03 Oct 2020 docker managing delegating case-study

What is the problem?

Starting in September 2020, my team (along with my peer teams) needed to migrate to a new remote Docker registry. The team in charge of the registries were migrating to save costs (more than 10x savings!) as well as increase throughput by running in the same region as our other software. Great idea!

The registry team gave lots of great advice, thorough documentation on old and new URIs, the new authentication mechanism, timeline, etc.

The timeline looked like this:

  • Sep 1: New registry available
  • Oct 1: Old registry becomes read-only
  • Nov 1: Old registry is shut off

What is the state of how builds work?

Now when you take a look at a problem like this on the surface, you might think this is what needs doing:

  • Update each git repo to push to and pull from the new registry

But when you start to take a closer look at the problem, there is a lot more to it. In order to figure that out, you need to know more about the ecosystem.

  • The overall team needs to update around 10 git repos that consume or produce docker images
  • There are dependencies between git repos: some repos produce images used by other repos
  • Some git repos have circular dependencies (whoops!): one git repo had a dependency on an older tag of a docker image that was produced by the same git repo

We can validate that the migration is a success when both

  • Our cloud software can be built and deployed using the new registry
  • Our on-premise software can be built and packaged using the new registry

What do we need to do?

So with that, you start to realize there is a decent amount of work.

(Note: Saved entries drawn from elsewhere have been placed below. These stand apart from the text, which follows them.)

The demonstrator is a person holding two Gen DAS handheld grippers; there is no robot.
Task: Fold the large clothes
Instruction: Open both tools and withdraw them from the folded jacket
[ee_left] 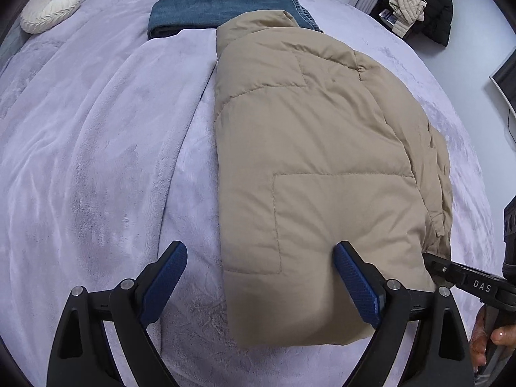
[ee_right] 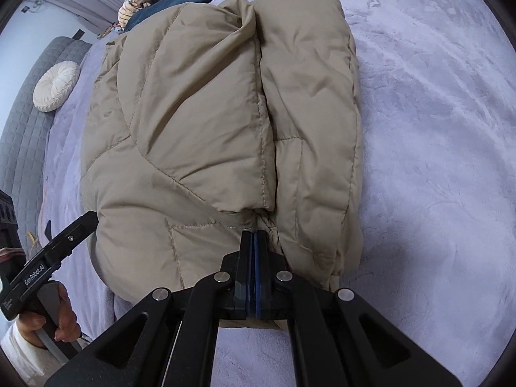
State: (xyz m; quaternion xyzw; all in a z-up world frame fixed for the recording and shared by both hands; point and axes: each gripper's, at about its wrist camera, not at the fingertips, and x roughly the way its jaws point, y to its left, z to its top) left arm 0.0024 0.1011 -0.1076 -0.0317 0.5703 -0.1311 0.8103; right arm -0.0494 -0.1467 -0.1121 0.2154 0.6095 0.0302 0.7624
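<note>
- Lavender bed blanket (ee_left: 96, 148) is carrying the tan puffer jacket (ee_left: 316, 148), lying partly folded, lengthwise.
- Right tool (ee_right: 254, 242) is pinching the jacket's near hem, jaws closed on fabric; left tool (ee_left: 259, 277) is gaping wide, straddling the near-left corner.
- Judged best: grip that corner too, then lift both evenly toward the far collar.
- Folded jeans (ee_left: 206, 13) are lying beyond.

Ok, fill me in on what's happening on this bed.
A person with a handheld gripper in each hand is folding a tan puffer jacket on a lavender blanket. The right gripper is shut on the jacket's near edge. The left gripper is open, straddling the jacket's left corner without gripping. Folded jeans lie beyond it.
</note>
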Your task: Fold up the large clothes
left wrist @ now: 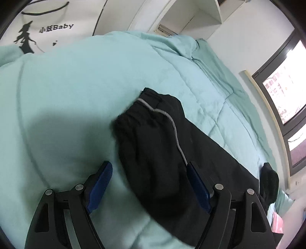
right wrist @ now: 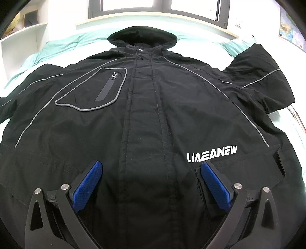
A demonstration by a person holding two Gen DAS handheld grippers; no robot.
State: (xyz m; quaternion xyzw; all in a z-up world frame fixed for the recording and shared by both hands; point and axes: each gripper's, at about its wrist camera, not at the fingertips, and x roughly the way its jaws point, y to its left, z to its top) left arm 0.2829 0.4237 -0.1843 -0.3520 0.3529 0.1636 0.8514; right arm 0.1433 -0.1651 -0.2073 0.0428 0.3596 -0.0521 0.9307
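Mint quilt (left wrist: pixel 76 95) carries black jacket (right wrist: pixel 153 115) spread front-up, hood toward window (right wrist: pixel 153 5); left gripper (left wrist: pixel 149 172) and right gripper (right wrist: pixel 153 172) gape wide, holding nothing.

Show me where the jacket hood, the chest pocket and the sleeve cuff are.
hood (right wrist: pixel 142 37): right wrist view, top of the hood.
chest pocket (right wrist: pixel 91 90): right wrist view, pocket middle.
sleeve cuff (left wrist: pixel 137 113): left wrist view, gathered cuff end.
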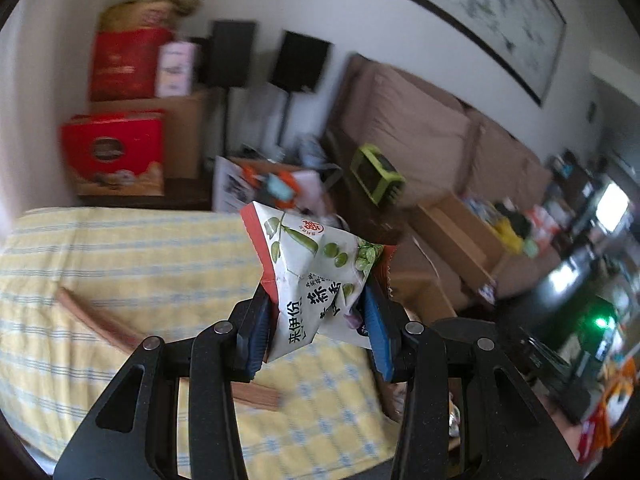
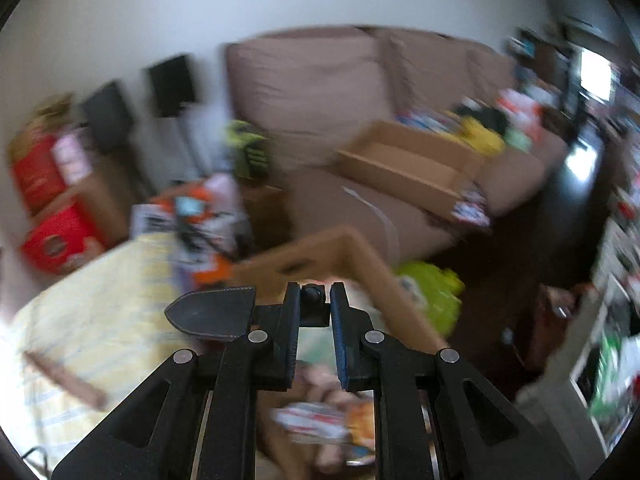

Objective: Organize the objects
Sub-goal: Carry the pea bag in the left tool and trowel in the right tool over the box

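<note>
In the left wrist view, the left gripper point(image 1: 320, 312) is clamped on a crumpled white snack packet printed with green peas and a red edge point(image 1: 308, 264), which sticks up from between its blue pads. Below and left of the jaws lies a yellow checked cloth surface point(image 1: 120, 264) with a brown wooden strip point(image 1: 96, 320) on it.

In the right wrist view, the right gripper point(image 2: 315, 320) holds a small black object with a flat pointed blade point(image 2: 216, 314) jutting left, jaws nearly together on its stem. Beyond the tips sits an open brown cardboard box point(image 2: 320, 256); the rest is blurred.
</note>
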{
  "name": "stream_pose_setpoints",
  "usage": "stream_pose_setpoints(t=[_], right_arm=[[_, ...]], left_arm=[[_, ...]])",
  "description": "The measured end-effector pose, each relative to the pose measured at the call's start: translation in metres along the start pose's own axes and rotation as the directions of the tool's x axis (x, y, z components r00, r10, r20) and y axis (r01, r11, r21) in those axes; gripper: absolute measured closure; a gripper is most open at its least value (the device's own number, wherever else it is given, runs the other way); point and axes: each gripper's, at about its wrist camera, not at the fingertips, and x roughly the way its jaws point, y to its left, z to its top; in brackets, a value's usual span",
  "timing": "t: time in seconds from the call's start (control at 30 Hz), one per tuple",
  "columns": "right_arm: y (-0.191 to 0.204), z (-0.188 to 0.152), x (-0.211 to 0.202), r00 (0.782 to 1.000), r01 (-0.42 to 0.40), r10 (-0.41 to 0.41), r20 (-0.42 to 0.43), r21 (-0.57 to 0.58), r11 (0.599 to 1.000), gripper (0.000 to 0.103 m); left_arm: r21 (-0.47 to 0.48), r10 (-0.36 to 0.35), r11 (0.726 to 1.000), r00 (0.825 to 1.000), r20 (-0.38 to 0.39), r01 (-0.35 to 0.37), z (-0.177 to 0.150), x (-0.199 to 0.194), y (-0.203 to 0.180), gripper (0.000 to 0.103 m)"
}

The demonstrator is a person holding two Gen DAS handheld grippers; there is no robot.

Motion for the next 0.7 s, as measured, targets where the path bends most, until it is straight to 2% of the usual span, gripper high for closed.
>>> stream_pose_setpoints(t=[0.07, 0.17, 0.23, 0.3, 0.4, 0.5, 0.53, 0.63, 0.7], right_arm=[[-0.025, -0.006, 0.014, 0.999, 0.037, -0.035, -0.032, 0.053, 0.998, 0.089], [-0.049, -0.021, 0.038, 0.991, 0.124, -0.122, -0.053, 0.054, 0.991, 0.089], [-0.064, -0.036, 0.057, 0.981, 0.172, -0.166, -0.100, 0.051, 0.984, 0.089], [-0.081, -0.052, 0.074, 0.973, 0.190, -0.176, -0.152, 0.080, 0.979, 0.089], [-0.095, -0.068, 0.085, 0.962, 0.207, -0.184, -0.202, 0.102, 0.973, 0.086], [-0.106, -0.076, 0.097, 0.952, 0.179, -0.148, -0.269, 0.096, 0.979, 0.082], [-0.109, -0.079, 0.098, 0.951, 0.173, -0.142, -0.276, 0.092, 0.981, 0.076], [-0.115, -0.081, 0.093, 0.954, 0.187, -0.154, -0.257, 0.109, 0.976, 0.061], [-0.120, -0.080, 0.093, 0.954, 0.191, -0.152, -0.258, 0.134, 0.972, 0.059]], left_arm=[[0.001, -0.036, 0.999, 0.999, -0.032, 0.036, -0.005, 0.017, -0.016, 0.063], [-0.013, -0.101, 0.995, 0.992, -0.072, 0.101, -0.016, 0.043, -0.048, 0.063], [0.046, -0.146, 0.987, 0.984, -0.103, 0.151, -0.026, 0.065, -0.084, 0.063], [0.108, -0.162, 0.978, 0.975, -0.149, 0.179, -0.042, 0.088, -0.119, 0.063], [0.130, -0.174, 0.970, 0.962, -0.208, 0.204, -0.068, 0.117, -0.148, 0.063], [0.120, -0.173, 0.971, 0.956, -0.237, 0.206, -0.092, 0.129, -0.158, 0.063], [0.122, -0.173, 0.971, 0.955, -0.243, 0.207, -0.097, 0.131, -0.159, 0.063], [0.135, -0.164, 0.970, 0.953, -0.253, 0.203, -0.107, 0.135, -0.162, 0.062], [0.132, -0.155, 0.972, 0.953, -0.261, 0.195, -0.113, 0.138, -0.161, 0.061]])
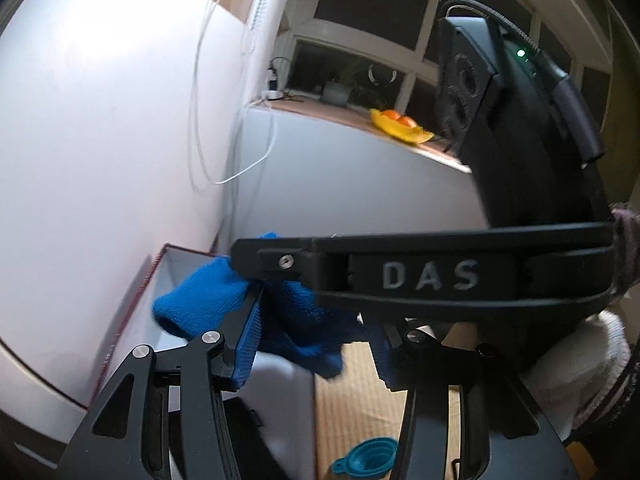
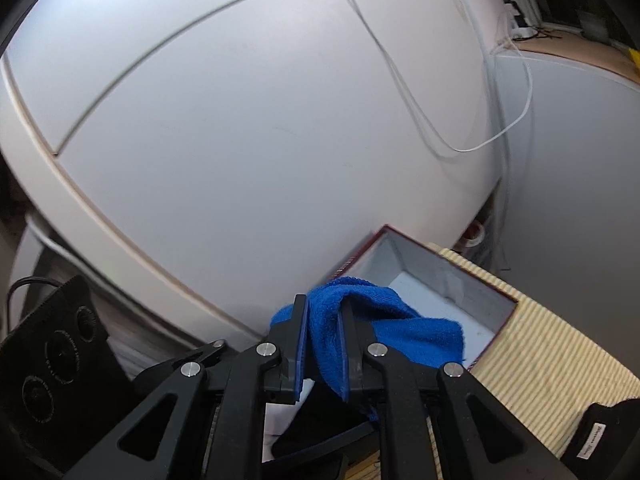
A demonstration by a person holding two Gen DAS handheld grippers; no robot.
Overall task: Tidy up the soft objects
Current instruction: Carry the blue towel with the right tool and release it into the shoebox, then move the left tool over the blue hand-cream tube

  • Because there is a graph of dependencies between git repos, some repositories must be updated first to push to the new docker registry before other repos can pull from the new registry
  • This graph is also not a DAG because we knew of some circular dependencies. This isn’t as bad as it could be, luckily, since the graph involves using old docker image tags, so it should not result in a chicken-and-egg problem.
  • But wait, to solve that, how do we migrate old docker image tags? If you update a git repo to push to the new docker registry, only the most recent image tag will be pushed. You need a way to migrate old tags without migrating absolutely every docker image.
  • Since there is a linear dependency graph, how do we parallelize the effort in order to accomplish this within the deadline? We could update some git repos to push to the new registry, but continue to read from the old registry until all of its dependent repos are pushing to the new registry.
  • That also means we cannot switch to pushing exclusively to the new registry. We need to push to both old and new docker registries for a while or else the build for downstream repos will break when it needs a new image that is only being pushed to the new docker registry.
  • That also means that we need to stop pushing to the old docker registry before the old registry goes read-only. If we don’t stop doing that, it means any build that attempts to push to the old registry will start to fail as it will no longer be allowed to push starting October 1

How does a team actually accomplish this?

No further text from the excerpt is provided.